[Data for this task]
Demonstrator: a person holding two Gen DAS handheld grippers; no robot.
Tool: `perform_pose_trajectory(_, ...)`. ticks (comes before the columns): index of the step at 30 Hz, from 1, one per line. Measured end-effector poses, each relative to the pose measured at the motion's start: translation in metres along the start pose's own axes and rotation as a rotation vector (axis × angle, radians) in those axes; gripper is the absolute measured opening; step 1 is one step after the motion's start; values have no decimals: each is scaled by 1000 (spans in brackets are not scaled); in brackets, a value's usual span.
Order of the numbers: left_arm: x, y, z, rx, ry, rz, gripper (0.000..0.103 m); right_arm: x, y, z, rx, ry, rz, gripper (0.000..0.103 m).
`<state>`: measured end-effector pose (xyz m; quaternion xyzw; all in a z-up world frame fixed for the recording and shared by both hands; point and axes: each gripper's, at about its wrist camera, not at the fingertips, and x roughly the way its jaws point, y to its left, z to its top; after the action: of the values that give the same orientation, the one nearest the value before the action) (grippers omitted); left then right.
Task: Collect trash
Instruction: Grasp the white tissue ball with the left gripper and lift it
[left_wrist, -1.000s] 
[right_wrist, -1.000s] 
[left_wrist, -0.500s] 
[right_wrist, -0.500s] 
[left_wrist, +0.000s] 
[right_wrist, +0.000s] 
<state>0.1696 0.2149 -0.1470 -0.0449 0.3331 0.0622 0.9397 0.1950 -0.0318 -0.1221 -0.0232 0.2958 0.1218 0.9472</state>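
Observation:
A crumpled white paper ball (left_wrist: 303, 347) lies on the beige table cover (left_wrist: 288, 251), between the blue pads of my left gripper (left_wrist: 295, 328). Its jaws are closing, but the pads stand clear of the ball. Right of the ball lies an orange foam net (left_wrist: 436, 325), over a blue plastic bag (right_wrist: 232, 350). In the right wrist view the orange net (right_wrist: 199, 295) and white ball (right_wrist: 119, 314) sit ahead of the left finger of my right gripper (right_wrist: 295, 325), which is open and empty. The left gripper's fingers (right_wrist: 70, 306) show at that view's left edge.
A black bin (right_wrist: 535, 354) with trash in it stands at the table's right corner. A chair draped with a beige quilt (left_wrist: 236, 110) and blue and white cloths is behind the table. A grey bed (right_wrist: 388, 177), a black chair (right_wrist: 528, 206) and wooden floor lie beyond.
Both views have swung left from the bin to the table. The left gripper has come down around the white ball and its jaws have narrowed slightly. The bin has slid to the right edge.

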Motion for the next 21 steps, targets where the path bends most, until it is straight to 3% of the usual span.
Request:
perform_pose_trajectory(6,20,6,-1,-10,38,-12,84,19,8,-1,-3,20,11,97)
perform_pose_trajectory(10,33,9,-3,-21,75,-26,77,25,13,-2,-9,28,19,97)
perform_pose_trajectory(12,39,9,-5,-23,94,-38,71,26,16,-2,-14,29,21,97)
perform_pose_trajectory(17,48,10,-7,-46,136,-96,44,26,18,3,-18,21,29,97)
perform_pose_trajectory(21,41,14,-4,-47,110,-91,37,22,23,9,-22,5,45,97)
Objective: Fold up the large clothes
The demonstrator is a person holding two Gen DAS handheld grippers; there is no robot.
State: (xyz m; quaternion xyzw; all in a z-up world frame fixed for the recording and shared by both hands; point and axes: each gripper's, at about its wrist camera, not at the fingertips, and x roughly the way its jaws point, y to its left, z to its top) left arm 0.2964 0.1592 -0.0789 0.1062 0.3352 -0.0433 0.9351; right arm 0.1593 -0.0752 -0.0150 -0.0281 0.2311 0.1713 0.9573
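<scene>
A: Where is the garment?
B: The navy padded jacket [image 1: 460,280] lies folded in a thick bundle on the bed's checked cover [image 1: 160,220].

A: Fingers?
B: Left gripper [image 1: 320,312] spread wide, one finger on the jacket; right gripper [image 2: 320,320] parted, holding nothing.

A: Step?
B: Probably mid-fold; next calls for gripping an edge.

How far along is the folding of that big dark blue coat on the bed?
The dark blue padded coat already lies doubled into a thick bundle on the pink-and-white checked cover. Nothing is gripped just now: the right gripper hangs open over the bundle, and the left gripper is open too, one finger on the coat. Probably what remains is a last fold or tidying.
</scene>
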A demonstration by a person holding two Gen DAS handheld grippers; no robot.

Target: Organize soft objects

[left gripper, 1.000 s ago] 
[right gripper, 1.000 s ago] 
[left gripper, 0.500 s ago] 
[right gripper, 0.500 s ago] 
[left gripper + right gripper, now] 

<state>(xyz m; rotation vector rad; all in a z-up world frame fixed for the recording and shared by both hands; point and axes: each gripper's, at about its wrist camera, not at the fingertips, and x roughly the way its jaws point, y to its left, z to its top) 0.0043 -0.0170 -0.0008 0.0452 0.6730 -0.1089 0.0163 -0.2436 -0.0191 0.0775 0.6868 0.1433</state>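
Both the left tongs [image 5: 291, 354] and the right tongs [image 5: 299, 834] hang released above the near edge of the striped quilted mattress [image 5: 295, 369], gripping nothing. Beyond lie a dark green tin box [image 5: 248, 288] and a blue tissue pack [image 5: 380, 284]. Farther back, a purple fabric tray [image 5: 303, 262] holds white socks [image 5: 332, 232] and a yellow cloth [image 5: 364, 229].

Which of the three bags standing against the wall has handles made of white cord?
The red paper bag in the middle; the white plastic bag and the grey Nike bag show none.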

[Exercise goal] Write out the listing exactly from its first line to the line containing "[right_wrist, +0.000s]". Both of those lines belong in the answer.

[Output for this task]
Demonstrator: a person holding two Gen DAS handheld grippers; no robot.
Tool: `perform_pose_trajectory(_, ...)`. ticks (comes before the columns): index of the step at 30 Hz, from 1, one per line. Measured end-effector poses, each relative to the pose measured at the motion's start: translation in metres along the start pose's own axes and rotation as a rotation vector (axis × angle, radians) in those axes; gripper is the absolute measured opening; step 1 is one step after the motion's start; values have no decimals: each is scaled by 1000 (spans in brackets are not scaled); in brackets, a value's usual span.
Order of the numbers: left_arm: x, y, z, rx, ry, rz, gripper (0.000..0.103 m); right_arm: x, y, z, rx, ry, rz, gripper (0.000..0.103 m).
`<state>`: measured end-effector pose (xyz m; quaternion xyzw; all in a z-up world frame fixed for the recording and shared by both hands; point and axes: each gripper's, at about its wrist camera, not at the fingertips, and x roughly the way its jaws point, y to its left, z to its top; after the action: of the values that give the same orientation, the one nearest the value before the action) (grippers omitted); left then right.
Task: Collect trash
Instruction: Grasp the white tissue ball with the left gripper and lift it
[left_wrist, -1.000s] 
[right_wrist, -1.000s] 
[left_wrist, -0.500s] 
[right_wrist, -0.500s] 
[left_wrist, +0.000s] 
[right_wrist, +0.000s] 

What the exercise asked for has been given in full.